▼

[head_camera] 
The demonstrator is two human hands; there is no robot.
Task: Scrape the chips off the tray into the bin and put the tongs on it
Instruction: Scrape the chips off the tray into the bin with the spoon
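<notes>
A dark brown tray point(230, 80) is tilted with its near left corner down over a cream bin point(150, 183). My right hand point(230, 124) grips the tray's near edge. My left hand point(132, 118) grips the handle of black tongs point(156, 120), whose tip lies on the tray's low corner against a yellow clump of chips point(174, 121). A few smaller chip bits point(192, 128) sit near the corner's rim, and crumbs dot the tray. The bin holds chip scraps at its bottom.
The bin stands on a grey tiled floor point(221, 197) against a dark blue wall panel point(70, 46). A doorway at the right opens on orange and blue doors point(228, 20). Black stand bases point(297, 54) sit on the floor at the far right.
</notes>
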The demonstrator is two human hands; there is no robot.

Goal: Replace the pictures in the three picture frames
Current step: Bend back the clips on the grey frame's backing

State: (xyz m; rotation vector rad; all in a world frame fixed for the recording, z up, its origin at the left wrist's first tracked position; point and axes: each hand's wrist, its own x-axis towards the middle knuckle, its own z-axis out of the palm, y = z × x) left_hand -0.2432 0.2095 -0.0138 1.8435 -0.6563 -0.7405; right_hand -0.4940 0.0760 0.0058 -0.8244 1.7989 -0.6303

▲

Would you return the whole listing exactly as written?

[head_camera] 
The demonstrator is two human hands; there is no robot.
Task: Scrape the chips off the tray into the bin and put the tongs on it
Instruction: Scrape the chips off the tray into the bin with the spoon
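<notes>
A dark brown tray point(230, 80) is tilted with its near left corner down over a cream bin point(150, 183). My right hand point(230, 124) grips the tray's near edge. My left hand point(132, 118) grips the handle of black tongs point(156, 120), whose tip lies on the tray's low corner against a yellow clump of chips point(174, 121). A few smaller chip bits point(192, 128) sit near the corner's rim, and crumbs dot the tray. The bin holds chip scraps at its bottom.
The bin stands on a grey tiled floor point(221, 197) against a dark blue wall panel point(70, 46). A doorway at the right opens on orange and blue doors point(228, 20). Black stand bases point(297, 54) sit on the floor at the far right.
</notes>
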The demonstrator is two human hands; there is no robot.

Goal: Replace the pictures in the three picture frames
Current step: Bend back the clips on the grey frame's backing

State: (xyz m; rotation vector rad; all in a world frame fixed for the recording, z up, its origin at the left wrist's first tracked position; point and axes: each hand's wrist, its own x-axis towards the middle knuckle, its own z-axis out of the palm, y = z × x) left_hand -0.2432 0.2095 -0.0138 1.8435 -0.6563 -0.7405; right_hand -0.4940 0.0760 0.0058 -0.8244 1.7989 -0.6303

No more work is needed on this answer.